* **DATA PROVIDED**
_ _ _ _ _ _ _

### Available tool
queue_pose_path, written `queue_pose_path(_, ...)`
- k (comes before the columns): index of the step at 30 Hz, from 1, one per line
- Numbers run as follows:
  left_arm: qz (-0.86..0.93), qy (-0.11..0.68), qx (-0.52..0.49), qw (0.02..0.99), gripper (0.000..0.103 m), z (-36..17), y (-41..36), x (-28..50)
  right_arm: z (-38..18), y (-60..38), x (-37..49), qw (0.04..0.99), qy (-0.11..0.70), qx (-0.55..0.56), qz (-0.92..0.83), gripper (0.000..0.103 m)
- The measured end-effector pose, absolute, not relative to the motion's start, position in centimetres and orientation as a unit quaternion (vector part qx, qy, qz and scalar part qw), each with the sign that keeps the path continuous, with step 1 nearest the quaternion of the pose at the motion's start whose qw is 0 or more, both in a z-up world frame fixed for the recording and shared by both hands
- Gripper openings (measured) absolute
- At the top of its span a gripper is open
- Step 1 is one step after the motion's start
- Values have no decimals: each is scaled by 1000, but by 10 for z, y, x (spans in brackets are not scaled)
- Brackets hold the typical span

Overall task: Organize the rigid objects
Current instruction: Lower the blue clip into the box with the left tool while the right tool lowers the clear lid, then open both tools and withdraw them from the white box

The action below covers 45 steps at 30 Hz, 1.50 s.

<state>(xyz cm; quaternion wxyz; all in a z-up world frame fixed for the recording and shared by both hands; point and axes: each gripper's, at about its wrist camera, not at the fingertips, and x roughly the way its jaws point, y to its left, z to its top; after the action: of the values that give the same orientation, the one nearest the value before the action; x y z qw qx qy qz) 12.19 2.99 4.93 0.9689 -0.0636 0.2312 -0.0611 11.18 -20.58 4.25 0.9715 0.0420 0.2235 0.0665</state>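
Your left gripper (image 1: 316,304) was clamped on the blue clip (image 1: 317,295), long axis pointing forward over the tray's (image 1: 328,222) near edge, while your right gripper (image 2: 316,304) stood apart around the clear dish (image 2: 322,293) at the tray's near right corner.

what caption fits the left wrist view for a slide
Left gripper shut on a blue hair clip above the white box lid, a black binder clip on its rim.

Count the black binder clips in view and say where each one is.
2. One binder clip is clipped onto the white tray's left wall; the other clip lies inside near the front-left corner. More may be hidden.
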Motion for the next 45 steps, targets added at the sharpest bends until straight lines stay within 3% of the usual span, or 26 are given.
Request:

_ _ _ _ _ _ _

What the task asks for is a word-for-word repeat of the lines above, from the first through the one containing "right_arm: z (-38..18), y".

* **WRITTEN SOLUTION**
### Available tool
queue_pose_path, written `queue_pose_path(_, ...)`
- k (comes before the columns): index of the step at 30 Hz, from 1, one per line
- Numbers run as follows:
  left_arm: qz (-0.86..0.93), qy (-0.11..0.68), qx (-0.52..0.49), qw (0.02..0.99), gripper (0.000..0.103 m), z (-36..17), y (-41..36), x (-28..50)
  right_arm: z (-38..18), y (-60..38), x (-37..49), qw (0.04..0.99), qy (-0.11..0.70), qx (-0.55..0.56), qz (-0.92..0.83), gripper (0.000..0.103 m)

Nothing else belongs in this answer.